Example of Residue-property plot for a cryo-EM structure (PDB ID: 6VJA, Chain C). The colored segments (green, yellow, orange, red) indicate residues with geometric quality outliers. The red diamonds above certain residues mark a poor fit to the EM map (all-atom inclusion < 40%). Stretches of 2 or more consecutive residues without any outlier are shown as a green connector. Residues present in the sample, but not in the model, are shown in grey.
Example of Residue-property plot for an X-ray structure with issues (PDB ID: 1FCC, Chain B). The presence of yellow, orange, and red segments, along with a red bar above, indicates residues with geometric problems and/or poor fit to electron density (RSRZ outliers).
Example of Residue-property plot for an NMR structure (PDB ID: 6QWR, Chain A). This plot includes green, and yellow segments, for geometric outliers, and importantly, cyan segments indicating “ill-defined” regions within the NMR ensemble.

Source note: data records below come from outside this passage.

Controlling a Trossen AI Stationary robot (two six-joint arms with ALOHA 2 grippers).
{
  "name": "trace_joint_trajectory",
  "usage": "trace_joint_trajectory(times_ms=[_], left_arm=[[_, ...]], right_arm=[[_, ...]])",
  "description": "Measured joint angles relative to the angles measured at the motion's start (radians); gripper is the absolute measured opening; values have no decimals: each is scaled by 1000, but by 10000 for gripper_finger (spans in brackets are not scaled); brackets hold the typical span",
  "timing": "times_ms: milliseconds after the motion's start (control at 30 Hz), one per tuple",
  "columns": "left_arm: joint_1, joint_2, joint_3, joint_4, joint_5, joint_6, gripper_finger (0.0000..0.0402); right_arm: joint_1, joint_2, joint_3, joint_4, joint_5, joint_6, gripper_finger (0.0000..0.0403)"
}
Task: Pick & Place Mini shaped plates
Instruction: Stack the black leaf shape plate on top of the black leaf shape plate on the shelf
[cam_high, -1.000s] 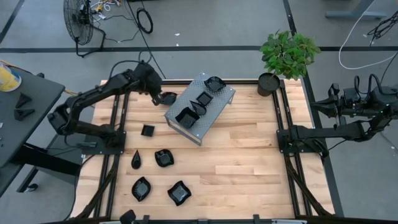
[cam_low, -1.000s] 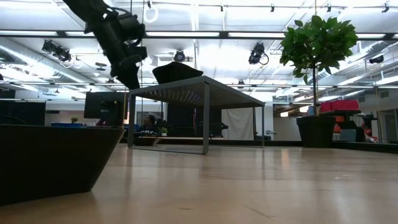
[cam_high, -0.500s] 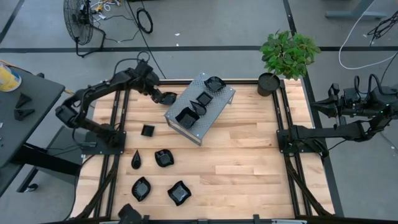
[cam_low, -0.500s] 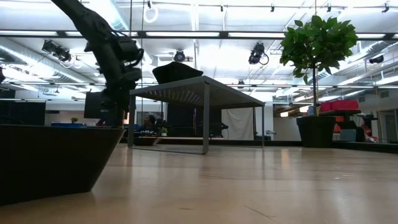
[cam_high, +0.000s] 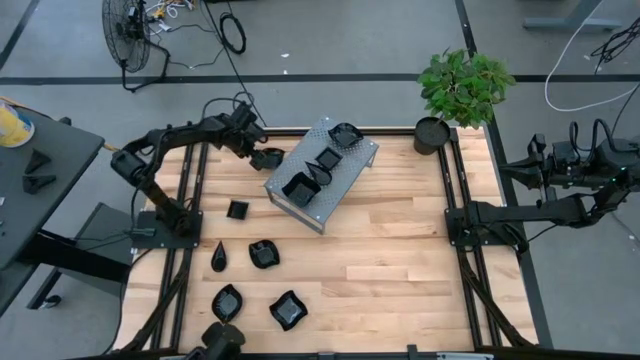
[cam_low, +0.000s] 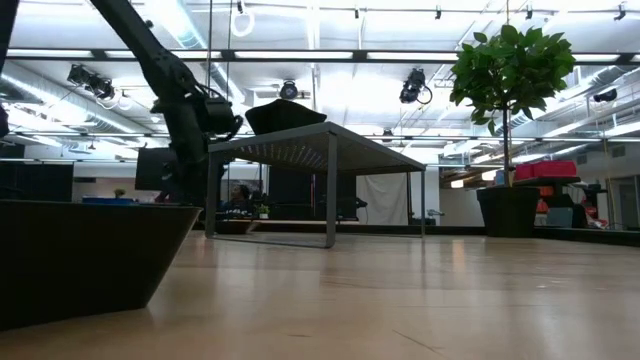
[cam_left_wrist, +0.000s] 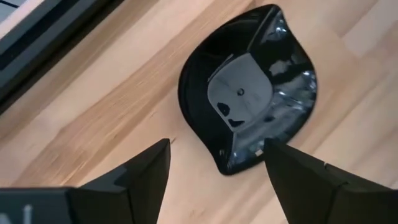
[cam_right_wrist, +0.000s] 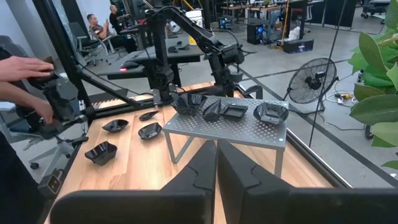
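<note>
Black leaf plate (cam_left_wrist: 249, 93) lies on the wood w/ its long way slanted across the left gripper (cam_left_wrist: 217, 171), just ahead of fingers spread wide apart. Right gripper (cam_right_wrist: 216, 186), shut, waits far off.

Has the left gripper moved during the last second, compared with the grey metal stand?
Yes. The left gripper has lowered beside the grey metal stand, open over a black dish on the table.

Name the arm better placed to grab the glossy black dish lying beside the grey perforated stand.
Left. Its gripper hovers over that glossy black leaf-shaped dish, jaws open either side of it. The right gripper, jaws shut, waits beyond the table's far edge.
</note>
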Motion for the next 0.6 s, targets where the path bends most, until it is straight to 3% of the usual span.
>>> trace_joint_trajectory(times_ms=[367,600], left_arm=[[0,71,0,73,-18,-27,240],[0,75,0,77,-13,-28,172]], right_arm=[[0,0,0,0,0,0,20],[0,0,0,0,0,0,20]])
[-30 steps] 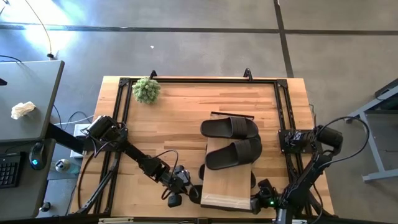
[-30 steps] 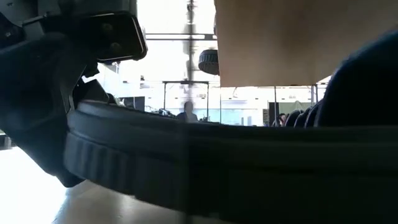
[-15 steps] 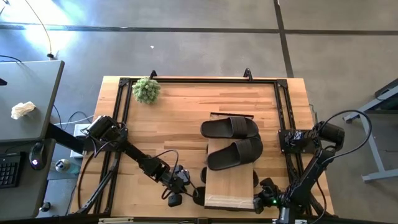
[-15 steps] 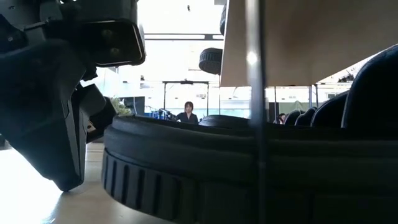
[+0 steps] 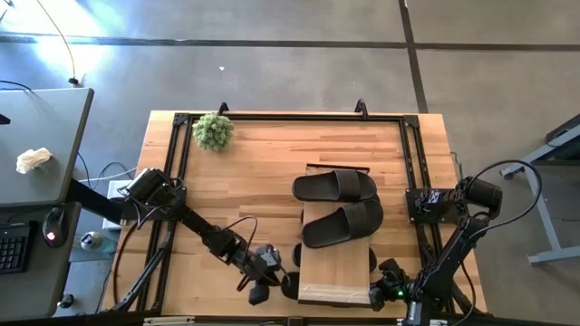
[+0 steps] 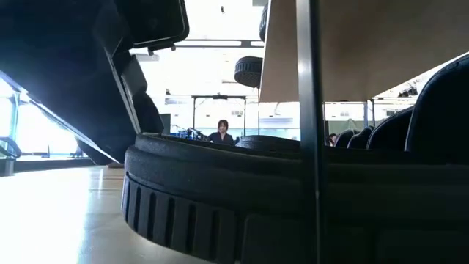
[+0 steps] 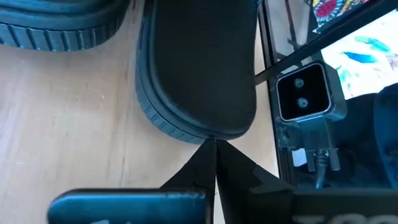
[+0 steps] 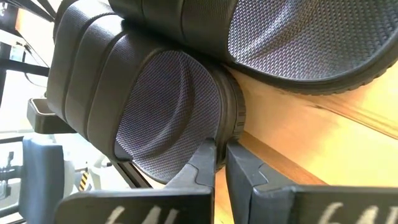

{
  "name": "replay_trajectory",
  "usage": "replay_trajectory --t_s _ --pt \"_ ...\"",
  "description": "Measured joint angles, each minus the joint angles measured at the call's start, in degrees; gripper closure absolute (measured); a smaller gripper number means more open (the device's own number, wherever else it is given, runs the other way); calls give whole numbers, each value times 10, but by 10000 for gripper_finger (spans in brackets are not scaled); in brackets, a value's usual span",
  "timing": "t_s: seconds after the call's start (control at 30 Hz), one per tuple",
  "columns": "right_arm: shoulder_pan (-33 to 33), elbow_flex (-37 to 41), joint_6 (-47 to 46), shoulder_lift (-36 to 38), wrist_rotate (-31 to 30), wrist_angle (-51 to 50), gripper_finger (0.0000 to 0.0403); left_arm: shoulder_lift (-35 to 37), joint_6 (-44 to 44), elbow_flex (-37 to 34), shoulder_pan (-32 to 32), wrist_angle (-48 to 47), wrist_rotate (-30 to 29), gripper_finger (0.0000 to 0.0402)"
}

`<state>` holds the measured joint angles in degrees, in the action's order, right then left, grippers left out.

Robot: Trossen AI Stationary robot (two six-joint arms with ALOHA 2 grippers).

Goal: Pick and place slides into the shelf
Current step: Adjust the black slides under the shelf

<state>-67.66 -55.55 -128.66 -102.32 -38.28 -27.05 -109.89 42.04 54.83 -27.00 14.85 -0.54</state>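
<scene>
Moved: left gripper (image 5: 264, 288) has shifted slightly toward the near counter (image 5: 254, 172) edge
Shelf (image 5: 333, 268): near-centre of counter
Slides (image 5: 340, 223): two on shelf, others beneath
Left fingers (image 7: 205, 163): closed, at a sole's edge
Right gripper (image 5: 376, 292): fingers closed, empty

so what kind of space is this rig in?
Likely an open lab or workshop: a bare concrete floor around the table, a desk with a keyboard alongside, and a person seated in a bright glass-walled hall behind.
</scene>
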Motion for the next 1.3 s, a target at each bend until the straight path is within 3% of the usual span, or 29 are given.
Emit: replay_trajectory --t_s 0.67,0.9,1.07,1.3 --pt "0 0 1 0 5 0 398 0 4 0 7 20 -25 402" --pt "0 1 17 10 33 8 345 0 4 0 8 17 -32 402" --pt "0 1 22 42 90 -28 302 0 5 0 8 17 -34 402" --pt "0 1 88 108 142 -57 293 0 17 0 8 17 -34 402"
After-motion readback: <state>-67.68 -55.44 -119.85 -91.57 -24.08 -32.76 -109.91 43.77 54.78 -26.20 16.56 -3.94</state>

In general, the less red, orange, yellow, and grey these plots contain, the better. It is important to realise that residues that are outliers on one or more model-validation criteria could be either errors in the model or reflect genuine features of the structure. Careful analysis of the experimental data is typically required to make the distinction. Outlier residues that are important for structure or function (e.g., enzymatic residues, interface residues, ligand-binding residues) should be inspected extra carefully.

Model quality

This section details the geometric quality of the model, breaking down the global metrics into specific issues.

  • Standard geometry: provides tables summarising bond lengths, bond angles, chirality, and planarity deviations. These tables indicate the RMSZ (Root Mean Squared Z-score) values and the number of outliers (deviations outside a statistically expected range). Individual outliers (e.g., a specific bond that is too long) will be listed in sub-tables.
  • Too-close contacts (Clashscore details): this section lists every identified atomic clash (atoms packed too closely together, violating physical space). The “clashscore” is a global summary, but here you see the individual problematic contacts. It’s worth noting that MolProbity’s clashscore calculation adds hydrogen atoms to the structure before analysis, which helps identify potential improvements even if hydrogen atoms weren’t explicitly modelled in the original structure.
  • Torsion angles (Protein backbone, protein sidechains, RNA): provides detailed summaries and lists of outliers for Ramachandran angles, rotamers (protein sidechains), and RNA backbone torsion angles, supporting the global outlier percentages.
  • Ligand geometry: this is particularly important for small molecules. It assesses bond lengths, angles, chirality, torsions, and rings of bound ligands against the Cambridge Structural Database (CSD) of small molecule organic structures.
    • If you are using information about a small molecule ligand in a PDB entry to make functional conclusions about its interactions, then it is important to check the quality of that specific ligand in the validation report. The report will also highlight if a ligand is a “Ligand Of Interest (LOI),” meaning it was specifically flagged by the authors during deposition as central to their research.